Since there is a wide range of programming experience in the student population, this sheet contains some optional extensions. If you feel confident with this topic, you can use this optional material to challenge yourself.

In all of the questions below, feel free to use common external libraries to provide building blocks of your solutions. In fact, the use of [numpy][] and [matplotlib][] is pretty much essential in modern scientific Python programming. However, make sure to write the code for the main part of the question yourself. You can always compare your results to those produced by external implementations afterwards.

  [numpy]: https://numpy.org
  [matplotlib]: https://matplotlib.org

# Load in some imports that might be useful
import numpy as np
import matplotlib.pyplot as plt
%matplotlib inline

The following code is copied from the lecture notes. You can use this code to test and time your own solutions if you wish. If you don't want to use it, then just delete the cells.

In [19]:
# Testing infrastructure copied from lecture notes
# 

from random import randint, random
from copy import deepcopy


def run_one_test(args, result, func):
    """
    Test if the input function generates the given result with the input args.
    Args:
        args: A tuple of arguments to apply to the function
        result: The (single) result to expect from the function
        func: The function to test
    Returns:
        True if the function produces an output that equals result
    """    
    # apply func to args
    # *args expands the input tuple and uses the results as arguments to the function    
    if func(*args) == result:        
        return True
    else:
        return False

def run_tests(values, func):
    """
    Test the input function with multiple input/ouput value pairs
    Args:
        values: a list of input-output pairs 
        func: The function to test
    """
    successes = 0
    failures = 0
    for test_values in deepcopy(values):
        if run_one_test(test_values[0], test_values[1], func):
            successes += 1
        else:
            failures += 1
    print('{} successes and {} failures'.format(successes, failures))



def time_tests(tests, func, repeats_per_test=100):
    """
    Time a collection of tests on the given function. This assumes that len(tests[i][0][0]) gives the problem size.

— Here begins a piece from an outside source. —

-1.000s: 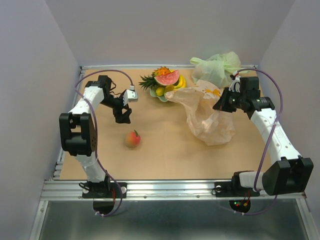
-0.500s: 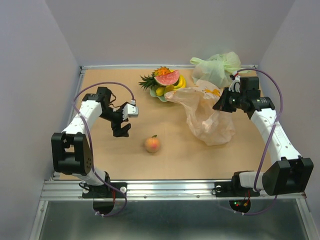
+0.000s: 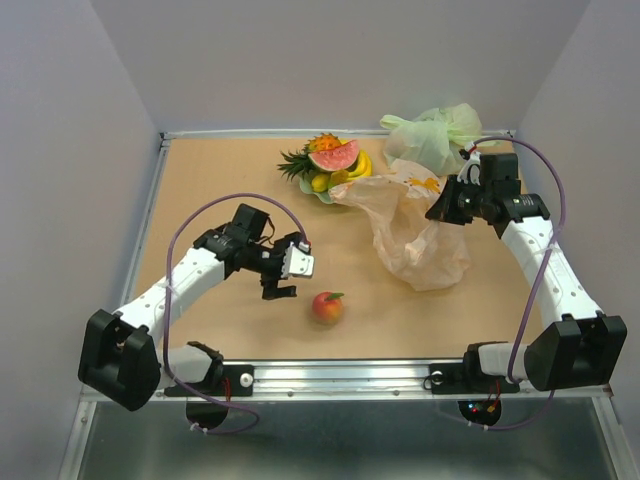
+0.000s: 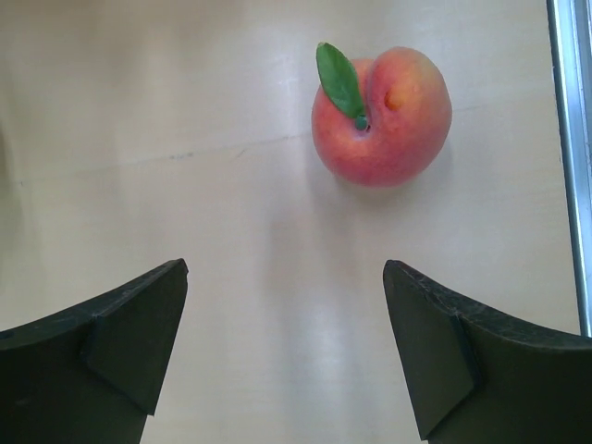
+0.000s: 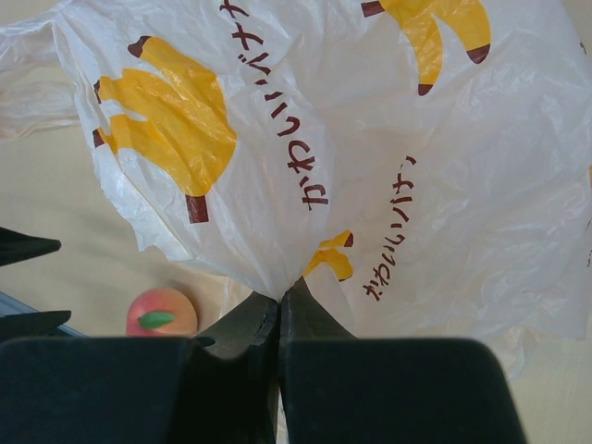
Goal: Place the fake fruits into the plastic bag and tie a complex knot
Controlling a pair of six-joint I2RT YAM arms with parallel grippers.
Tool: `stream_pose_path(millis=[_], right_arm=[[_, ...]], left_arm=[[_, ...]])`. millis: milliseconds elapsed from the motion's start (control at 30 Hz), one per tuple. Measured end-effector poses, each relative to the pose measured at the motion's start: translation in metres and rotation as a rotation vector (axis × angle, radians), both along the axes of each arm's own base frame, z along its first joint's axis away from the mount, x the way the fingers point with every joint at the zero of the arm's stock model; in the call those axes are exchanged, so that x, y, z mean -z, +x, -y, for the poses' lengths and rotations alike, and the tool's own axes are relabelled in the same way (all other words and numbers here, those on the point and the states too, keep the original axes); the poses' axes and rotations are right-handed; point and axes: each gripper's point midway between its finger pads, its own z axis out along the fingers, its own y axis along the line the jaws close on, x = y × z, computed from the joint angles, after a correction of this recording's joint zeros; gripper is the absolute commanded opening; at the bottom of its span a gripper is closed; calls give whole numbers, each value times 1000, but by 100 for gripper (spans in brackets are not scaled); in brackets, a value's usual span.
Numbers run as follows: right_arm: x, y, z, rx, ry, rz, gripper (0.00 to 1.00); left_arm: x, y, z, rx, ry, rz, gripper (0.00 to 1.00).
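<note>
Peach lies loose on the tabletop near its 6 o'clock edge, at 4 o'clock from the left fingers, which hang spread wide and empty. Plastic bag slumps toward 3 o'clock, its top pinched between the closed right fingers; other fruits sit heaped at 12 o'clock.
</note>
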Motion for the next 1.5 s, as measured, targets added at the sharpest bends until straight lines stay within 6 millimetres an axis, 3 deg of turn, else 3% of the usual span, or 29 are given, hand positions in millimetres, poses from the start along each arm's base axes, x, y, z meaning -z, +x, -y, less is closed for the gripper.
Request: stream_pose_path(millis=[433,600,733,967,1167,1333,1500], right_arm=[[0,0,0,0,0,0,1],[0,0,0,0,0,0,1],[0,0,0,0,-1,0,0],[0,0,0,-1,0,0,0],[-1,0,0,-5,-4,6,0],[-3,-1,0,-8,-5,13,1],[-3,-1,0,-10,-3,13,0]], left_arm=[[8,-53,80,309,-63,19,99],[29,-49,100,311,-46,12,99],[54,-30,102,257,1,43,99],[62,-7,106,197,27,84,99],[39,16,102,161,4,101,99],[5,48,76,95,-24,162,99],[4,51,65,102,-9,160,99]])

    Note that all timing results include the cost of one deepcopy per test on the arguments. 

    Args:
        tests: A list of input/output pairs that can be sent to run_one_test. 
        func: The function to test.
        
    Returns:
        problem_sizes: the sizes of the problems tested
        problem_means: a mean runtime in seconds for each problem size
        problem_stdevs: a standard deviation for each mean
    """
    
    # for efficiency when we copy we are not going to use the outcomes 
    # so create a new list of test without outcomes
    test_list = [test[0] for test in tests]
    
    timing_results = dict()
    
    for r in range(repeats_per_test):
        # do one big copy of all tests, rather than copying each test individually
        for args in deepcopy(test_list):
            # run the test
            res = %timeit -r 1 -n 1 -o -q func(*args)
            # get the input size we tests
            n = len(args[0])
            # store the result in the dictionary
            # each n maps to a list of two lists, one for mean, one for stddev
            timing_results.setdefault(n, []).append(res.average)

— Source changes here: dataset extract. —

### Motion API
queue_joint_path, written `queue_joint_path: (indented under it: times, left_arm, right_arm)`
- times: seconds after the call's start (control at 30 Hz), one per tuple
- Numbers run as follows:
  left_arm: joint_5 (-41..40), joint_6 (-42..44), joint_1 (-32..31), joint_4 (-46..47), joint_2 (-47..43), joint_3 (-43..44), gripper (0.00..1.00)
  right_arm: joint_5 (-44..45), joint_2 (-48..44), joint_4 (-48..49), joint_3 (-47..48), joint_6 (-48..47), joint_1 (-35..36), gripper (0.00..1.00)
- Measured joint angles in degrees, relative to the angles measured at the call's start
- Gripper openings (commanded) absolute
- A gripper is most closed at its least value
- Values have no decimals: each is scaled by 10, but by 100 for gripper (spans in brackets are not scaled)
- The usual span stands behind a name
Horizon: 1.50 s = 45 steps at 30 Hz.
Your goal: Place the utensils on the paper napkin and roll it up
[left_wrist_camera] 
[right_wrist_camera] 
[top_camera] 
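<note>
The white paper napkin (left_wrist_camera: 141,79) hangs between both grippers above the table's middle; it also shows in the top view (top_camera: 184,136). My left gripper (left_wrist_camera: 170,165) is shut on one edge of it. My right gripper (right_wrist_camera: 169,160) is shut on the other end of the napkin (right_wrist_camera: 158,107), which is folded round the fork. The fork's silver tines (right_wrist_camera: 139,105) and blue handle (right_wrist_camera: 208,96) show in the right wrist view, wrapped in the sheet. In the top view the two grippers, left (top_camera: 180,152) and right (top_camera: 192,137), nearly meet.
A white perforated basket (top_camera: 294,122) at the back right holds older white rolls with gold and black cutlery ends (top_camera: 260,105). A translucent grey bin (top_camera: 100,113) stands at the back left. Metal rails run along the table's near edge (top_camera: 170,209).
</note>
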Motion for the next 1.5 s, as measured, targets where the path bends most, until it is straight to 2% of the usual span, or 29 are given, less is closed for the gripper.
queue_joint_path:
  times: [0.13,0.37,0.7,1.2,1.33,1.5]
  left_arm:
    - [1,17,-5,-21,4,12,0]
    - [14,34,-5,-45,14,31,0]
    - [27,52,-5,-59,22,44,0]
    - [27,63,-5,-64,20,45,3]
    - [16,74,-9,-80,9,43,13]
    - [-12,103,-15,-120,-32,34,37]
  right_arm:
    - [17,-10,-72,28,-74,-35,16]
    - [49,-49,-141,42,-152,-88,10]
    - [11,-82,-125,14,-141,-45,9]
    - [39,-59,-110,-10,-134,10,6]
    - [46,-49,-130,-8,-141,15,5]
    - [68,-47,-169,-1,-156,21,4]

    # the individual problem sizes are the keys from the dictionary
    problem_sizes = np.array(list(timing_results.keys()))
    # calc means for the problem, 
    problem_means = np.array([np.mean(timing_results[n]) for n in problem_sizes])
    # calc stdevs for the problem
    problem_stdevs = np.array([np.std(timing_results[n]) for n in problem_sizes])
    return problem_sizes, problem_means, problem_stdevs

    


## Question 1: Hotter/Colder

In this question you will develop an algorithm for a problem called "hotter/colder". The goal of your algorithm is to guess a secret integer between $1$ and $n$. For each guess your algorithm should either terminate in the case that you have guessed the correct answer, or it will recieve *hotter* ($1$) if this guess is closer than the previous guess, or *colder* ($-1$) if the answer is further away than the previous answer. Should your programme guess the same number twice you will recieve a tepid response ($0$). The secret integer is always in the range $[1...n]$ (i.e. you do not have to consider the case that the secret does not exist).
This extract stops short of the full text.